User satisfaction evaluation is always based on survey among the end users. It can be performed in form of interviews or questionaires. The group of questioned users should contain all the possible kinds of users (in all the possible senses), otherwise such evaluation will not be objective and future refinement can even make the interface worse. It is important that the group is motivated and willing to give the feedback.

If the survey is performed using questionaires, it is useful to keep in mind that users are unlikely to employ exactly the same words to describe concepts or experiences. For example, in a experiment in which secretaries were asked to inform other secretaries of editing functions to be performed on a given document[3], it has been found that different subjects used the same word to describe simple, well-known word processing operations only 10–20% of the time. Hence, it is better to suggest words to the users and explore just they opinion about them.

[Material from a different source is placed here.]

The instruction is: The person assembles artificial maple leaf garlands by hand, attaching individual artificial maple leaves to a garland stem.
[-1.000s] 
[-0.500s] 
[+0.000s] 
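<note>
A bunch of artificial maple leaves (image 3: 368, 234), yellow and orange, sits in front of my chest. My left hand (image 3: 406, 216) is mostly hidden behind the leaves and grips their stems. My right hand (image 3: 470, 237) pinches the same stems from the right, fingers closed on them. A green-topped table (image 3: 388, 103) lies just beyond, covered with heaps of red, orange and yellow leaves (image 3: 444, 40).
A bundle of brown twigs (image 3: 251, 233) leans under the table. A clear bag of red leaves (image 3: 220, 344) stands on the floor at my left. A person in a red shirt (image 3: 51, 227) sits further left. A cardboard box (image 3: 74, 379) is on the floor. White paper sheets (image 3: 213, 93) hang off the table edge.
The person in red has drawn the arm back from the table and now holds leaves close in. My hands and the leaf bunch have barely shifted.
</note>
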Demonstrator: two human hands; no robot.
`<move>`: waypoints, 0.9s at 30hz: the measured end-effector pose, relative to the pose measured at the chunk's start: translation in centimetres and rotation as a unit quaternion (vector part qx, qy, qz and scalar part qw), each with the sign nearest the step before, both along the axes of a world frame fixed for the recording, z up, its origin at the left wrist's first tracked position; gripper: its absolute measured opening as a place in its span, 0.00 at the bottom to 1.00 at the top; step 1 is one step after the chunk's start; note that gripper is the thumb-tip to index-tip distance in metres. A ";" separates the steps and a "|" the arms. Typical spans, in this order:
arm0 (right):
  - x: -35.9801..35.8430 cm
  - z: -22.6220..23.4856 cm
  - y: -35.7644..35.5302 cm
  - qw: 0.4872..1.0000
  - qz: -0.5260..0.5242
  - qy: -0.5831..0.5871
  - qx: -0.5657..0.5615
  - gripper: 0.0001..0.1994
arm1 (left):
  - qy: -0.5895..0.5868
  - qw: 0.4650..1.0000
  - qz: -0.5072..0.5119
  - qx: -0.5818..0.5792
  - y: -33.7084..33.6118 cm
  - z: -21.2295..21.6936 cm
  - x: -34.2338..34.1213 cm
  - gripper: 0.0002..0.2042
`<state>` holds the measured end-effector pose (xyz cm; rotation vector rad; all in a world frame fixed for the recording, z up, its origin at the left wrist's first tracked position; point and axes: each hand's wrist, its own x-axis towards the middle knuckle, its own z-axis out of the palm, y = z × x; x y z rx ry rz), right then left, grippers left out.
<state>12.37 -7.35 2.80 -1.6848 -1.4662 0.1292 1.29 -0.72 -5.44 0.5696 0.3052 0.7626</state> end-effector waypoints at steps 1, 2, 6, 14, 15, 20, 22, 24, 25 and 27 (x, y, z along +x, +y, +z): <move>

There are two question types[4], which are usually used – questions assesing the user's mindset using scales, and itemized questions, where user picks statements that he agrees with.


Examples of assesing user's mindset using scales

Example 1: Given statement. Choose the best fitting option

  1. Strongly agree
  2. Agree
  3. Neutral
  4. Disagree
  5. Strongly disagree

Example 2: I find the interface:

  1. Hostile 1 2 3 4 5 6 7 Friendly
  2. Vague 1 2 3 4 5 6 7 Specific
  3. Misleading 1 2 3 4 5 6 7 Beneficial
  4. Discouraging 1 2 3 4 5 6 7 Encouraging

Example 3: Choose better fitting word:

  1. Pleasing versus Irritating
  2. Simple versus Complicated
  3. Concise versus Redundant

Examples of itemized questions

Example 1: Choose the statements you can ygree with:

  1. I find the systems commands easy to use.
  2. I feel competent with and knowledgeable about the system commands.
  3. When writing a set of system commands for a new application, I am confident that they will be correct at on the first run.
  4. When I get an error message, I find that it is helpful in identifying the problem.
  5. I think that there are too any options and special cases.

Example 2: What is according to you necessary to improve

  1. Interface details
    - Readability of characters
    - Layout of displays
  2. Interface actions
    - shourtcuts for frequent users
    - Help menu items
  3. Task issues
    - Appropriate terminology
    - Reasonable screen sequencing

References



[1] Albert, William, and Thomas Tullis. "Performance Metrics." Measuring the User Experience: Collecting, Analyzing, and Presenting Usability Metrics (Interactive Technologies) (Interactive Technologies). San Francisco: Morgan Kaufmann, 2008. 92-97. Print.
[2] ISO/DIS 9241-11(ISO, 1997)
[3] Furnas, G.W., Landauer, T.K., Gomez, L.M. and Dumais, S.T., 1983. Statistical semantics: analysis of the potential performance of keyword information systems. The Bell System Technical Journal 62 6, pp. 1753–1805.
[4] Poehlman, 2009. Lecture Notes, Software Engineering 4D03/6D03/Computer Science 4HC3, Fall 2009. McMaster University, p. 93-94.
[5] Lindgaard, G., Dudek, C., 2002. What is this evasive beast we call user satisfaction? Elsevier Science.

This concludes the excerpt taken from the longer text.